Sénégal : un Livre blanc remis au président Faye pour «réhabiliter la vérité historique» sur le massacre de Thiaroye

Le président Bassirou Diomaye Faye a salué la remise d’un Livre blanc consacré au massacre de Thiaroye en 1944, lors d’une cérémonie solennelle, qualifiant ce travail d’«étape décisive dans la réhabilitation de la vérité historique» sur l’un des épisodes les plus sombres de la mémoire coloniale française au Sénégal.
Le président sénégalais Bassirou Diomaye Faye a reçu, le 16 octobre, lors d’une cérémonie au palais présidentiel à Dakar qui a réuni le Premier ministre Ousmane Sonko et plusieurs membres du gouvernement, un Livre blanc de 301 pages sur le massacre de Thiaroye, intitulé : « Le massacre des tirailleurs sénégalais à Thiaroye, le 1ᵉʳ décembre 1944. Un massacre de la Libération ».
L’ouvrage, rédigé par un comité de chercheurs dirigé par l’historien Mamadou Diouf, retrace un dossier mémoriel douloureux entre la France et le Sénégal, avec pour but de « réhabiliter la vérité » de l’histoire étouffée de ce massacre « prémédité » et « camouflé ».
« La cérémonie qui nous réunit aujourd’hui ne célèbre pas un souvenir, elle consacre un acte de vérité », a déclaré Bassirou Diomaye Faye, soulignant l’étape symbolique que représente la remise de ce document.

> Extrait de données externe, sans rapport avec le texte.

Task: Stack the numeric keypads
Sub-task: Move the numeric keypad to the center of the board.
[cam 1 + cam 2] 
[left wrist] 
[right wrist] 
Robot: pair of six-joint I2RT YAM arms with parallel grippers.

« Les autorités françaises ont tout fait pour camoufler » le massacre
Le massacre du camp militaire de Thiaroye, près de Dakar, remonte au 1ᵉʳ décembre 1944, lorsque les troupes coloniales françaises ont tiré sur des tirailleurs africains pour avoir réclamé le paiement de leurs soldes, dont certains étaient d’anciens prisonniers de guerre rapatriés d’Europe, théâtre de la Seconde Guerre mondiale. Officiellement, le bilan faisait état de 70 morts, mais les auteurs du Livre blanc, se basant sur des fouilles archéologiques et des recherches historiques, estiment que ce chiffre serait compris entre 300 et 400 soldats africains massacrés.
Les victimes n’étaient pas uniquement sénégalaises : des tirailleurs de Côte d’Ivoire, du Mali, de Haute-Volta (aujourd’hui le Burkina Faso) et de Guinée comptaient aussi parmi les morts.
« Les autorités françaises ont tout fait pour camoufler [la tuerie] ; elles ont modifié les registres de départ [des tirailleurs de France] et d’arrivée à Dakar », affirment les rédacteurs.
Mutilations glaçantes
Les fouilles archéologiques menées à Thiaroye ont permis d’exhumer « sept squelettes » enterrés dans « des tombes postérieures aux inhumations ». Des mutilations glaçantes ont également été constatées : l’un des squelettes était, en effet, « caractérisé par une absence de crâne et une partie gauche dépourvue de côtes ». Sur un autre, « des restes de chaînes de fer aux tibias gauche et droit » ont été découverts.
Si plusieurs objets personnels des tirailleurs africains ont été retrouvés, les chercheurs recommandent toutefois de poursuivre les analyses anthropologiques et génétiques afin d’identifier les victimes et de localiser d’éventuelles fosses communes.
Cette demande a été validée par le président sénégalais, qui a autorisé la « poursuite des fouilles archéologiques sur tous les sites susceptibles d’abriter des fosses communes ». Il a également souligné que « la vérité historique ne se décrète pas, elle se découvre, excavation après excavation, jusqu’à la dernière pierre soulevée ».
Pour la mémoire collective de l’Afrique
Le Livre blanc invite à associer les pays africains — notamment la Côte d’Ivoire, le Burkina Faso, la Guinée et le Mali — aux futures commémorations, afin de rendre justice à ces combattants africains victimes d’une répression occultée par la France, malgré leurs efforts et leurs sacrifices pour libérer ce pays du joug nazi.
Le président français Emmanuel Macron avait reconnu en 2024 le « massacre » perpétré par les forces coloniales françaises à Thiaroye. Cet aveu, toutefois, « ne va pas au-delà des mots », selon Bassirou Diomaye Faye, qui a regretté la réticence française à ouvrir pleinement ses archives, estimant que « la coopération attendue de la République française n’a pas toujours été à la hauteur de nos espérances ».